EXERCISE GOAL: From the entries below, return only the lines starting at the one that contains "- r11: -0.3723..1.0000" and ending at the one that contains "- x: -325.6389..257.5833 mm", exactly as they stand.

(Stored entries)
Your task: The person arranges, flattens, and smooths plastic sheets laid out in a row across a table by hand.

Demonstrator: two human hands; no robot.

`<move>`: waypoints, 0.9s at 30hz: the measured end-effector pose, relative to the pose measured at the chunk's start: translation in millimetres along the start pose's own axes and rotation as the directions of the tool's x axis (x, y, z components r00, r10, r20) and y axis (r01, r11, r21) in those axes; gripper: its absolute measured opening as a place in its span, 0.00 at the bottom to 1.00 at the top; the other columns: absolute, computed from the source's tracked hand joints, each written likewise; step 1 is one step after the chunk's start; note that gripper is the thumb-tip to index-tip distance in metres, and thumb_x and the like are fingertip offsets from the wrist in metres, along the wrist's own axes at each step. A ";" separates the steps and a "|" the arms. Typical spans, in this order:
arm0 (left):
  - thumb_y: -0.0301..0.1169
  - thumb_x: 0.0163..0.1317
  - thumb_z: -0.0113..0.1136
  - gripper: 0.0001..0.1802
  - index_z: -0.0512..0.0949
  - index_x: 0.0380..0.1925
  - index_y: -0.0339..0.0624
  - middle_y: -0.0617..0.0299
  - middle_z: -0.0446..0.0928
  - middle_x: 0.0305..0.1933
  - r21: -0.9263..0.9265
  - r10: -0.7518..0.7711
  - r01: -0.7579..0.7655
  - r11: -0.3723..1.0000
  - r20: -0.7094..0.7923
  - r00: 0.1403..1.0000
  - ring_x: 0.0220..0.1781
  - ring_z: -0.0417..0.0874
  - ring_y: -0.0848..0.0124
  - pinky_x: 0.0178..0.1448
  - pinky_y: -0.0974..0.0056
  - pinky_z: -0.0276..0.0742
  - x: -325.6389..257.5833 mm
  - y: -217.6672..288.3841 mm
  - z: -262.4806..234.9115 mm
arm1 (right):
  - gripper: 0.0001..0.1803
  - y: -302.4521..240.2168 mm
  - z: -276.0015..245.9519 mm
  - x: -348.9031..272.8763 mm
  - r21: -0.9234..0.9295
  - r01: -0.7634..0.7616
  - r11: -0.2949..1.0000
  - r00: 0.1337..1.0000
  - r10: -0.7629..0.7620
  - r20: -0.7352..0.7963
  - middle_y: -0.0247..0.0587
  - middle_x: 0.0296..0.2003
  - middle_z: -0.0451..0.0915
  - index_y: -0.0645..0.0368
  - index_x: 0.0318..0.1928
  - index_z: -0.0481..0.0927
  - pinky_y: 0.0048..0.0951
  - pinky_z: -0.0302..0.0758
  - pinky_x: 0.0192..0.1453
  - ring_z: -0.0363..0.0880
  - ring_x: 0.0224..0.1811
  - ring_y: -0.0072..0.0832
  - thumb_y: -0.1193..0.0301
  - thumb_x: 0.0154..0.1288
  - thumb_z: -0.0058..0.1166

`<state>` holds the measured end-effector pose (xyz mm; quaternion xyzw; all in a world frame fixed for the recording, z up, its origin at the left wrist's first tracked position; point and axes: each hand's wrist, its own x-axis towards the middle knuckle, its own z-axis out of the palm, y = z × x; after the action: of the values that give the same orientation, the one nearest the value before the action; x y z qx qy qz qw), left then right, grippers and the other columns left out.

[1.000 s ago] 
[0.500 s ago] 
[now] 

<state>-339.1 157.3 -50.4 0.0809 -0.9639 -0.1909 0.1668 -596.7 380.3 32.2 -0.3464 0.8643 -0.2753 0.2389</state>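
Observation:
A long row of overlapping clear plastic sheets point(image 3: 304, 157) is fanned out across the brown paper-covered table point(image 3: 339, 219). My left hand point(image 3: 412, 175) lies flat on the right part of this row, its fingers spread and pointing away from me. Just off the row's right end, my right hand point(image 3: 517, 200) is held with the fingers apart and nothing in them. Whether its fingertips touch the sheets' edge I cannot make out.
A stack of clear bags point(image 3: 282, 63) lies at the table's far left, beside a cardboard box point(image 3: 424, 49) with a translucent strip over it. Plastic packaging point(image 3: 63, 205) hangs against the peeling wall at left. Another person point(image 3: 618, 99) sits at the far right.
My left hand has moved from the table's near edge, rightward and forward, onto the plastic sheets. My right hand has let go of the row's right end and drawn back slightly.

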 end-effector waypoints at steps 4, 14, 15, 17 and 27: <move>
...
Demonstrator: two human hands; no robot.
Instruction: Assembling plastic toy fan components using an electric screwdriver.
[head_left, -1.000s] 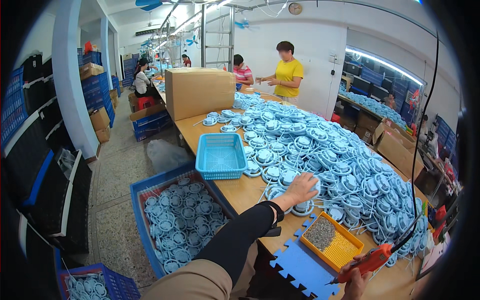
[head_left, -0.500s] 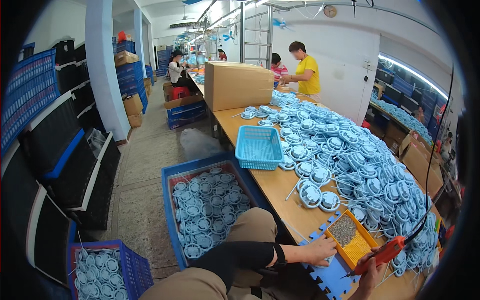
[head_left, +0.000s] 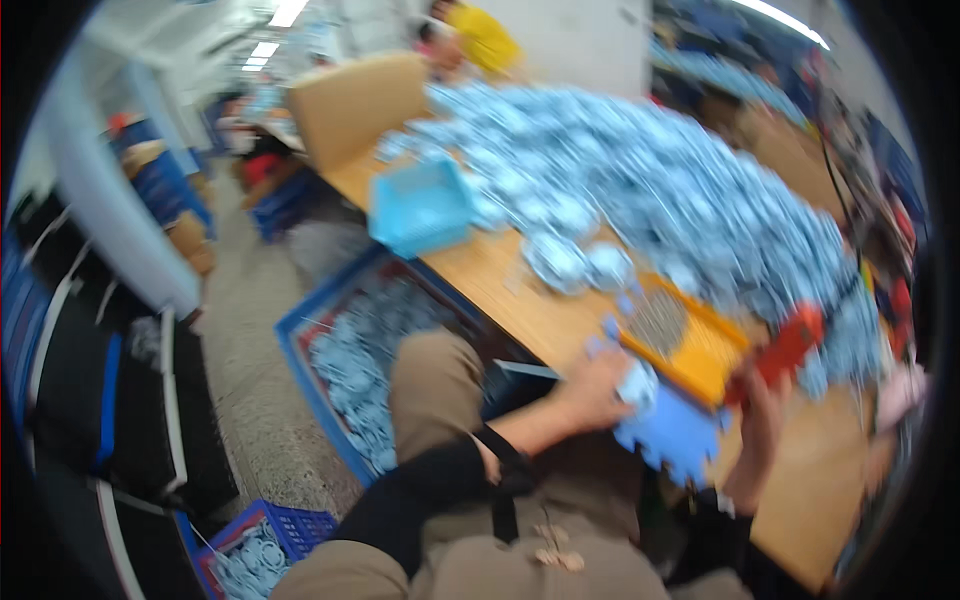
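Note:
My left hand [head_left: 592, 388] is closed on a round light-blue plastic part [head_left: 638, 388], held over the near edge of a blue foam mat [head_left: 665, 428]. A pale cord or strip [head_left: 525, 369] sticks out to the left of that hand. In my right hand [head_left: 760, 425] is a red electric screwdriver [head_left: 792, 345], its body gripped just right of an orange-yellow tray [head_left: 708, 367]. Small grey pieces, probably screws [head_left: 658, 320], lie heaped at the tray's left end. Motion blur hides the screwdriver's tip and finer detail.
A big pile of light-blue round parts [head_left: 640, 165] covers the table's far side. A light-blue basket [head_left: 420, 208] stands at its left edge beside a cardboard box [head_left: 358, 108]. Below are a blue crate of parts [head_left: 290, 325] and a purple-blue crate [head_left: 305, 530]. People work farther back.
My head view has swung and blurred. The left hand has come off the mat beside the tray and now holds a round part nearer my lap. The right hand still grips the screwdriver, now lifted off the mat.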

SOLUTION TO THE PROBLEM:
  - r11: -0.3723..1.0000
  - r20: -0.7094..0.7923
  - r00: 0.1403..1.0000
  - ring_x: 0.0220..0.1781
  - ring_z: -0.0417..0.0874
  - ring_y: -0.0848..0.0124
  - pinky_x: 0.0178..0.1448
  - pinky_y: -0.0974..0.0056
  - pinky_z: -0.0276..0.0742
  - x: -325.6389..257.5833 mm

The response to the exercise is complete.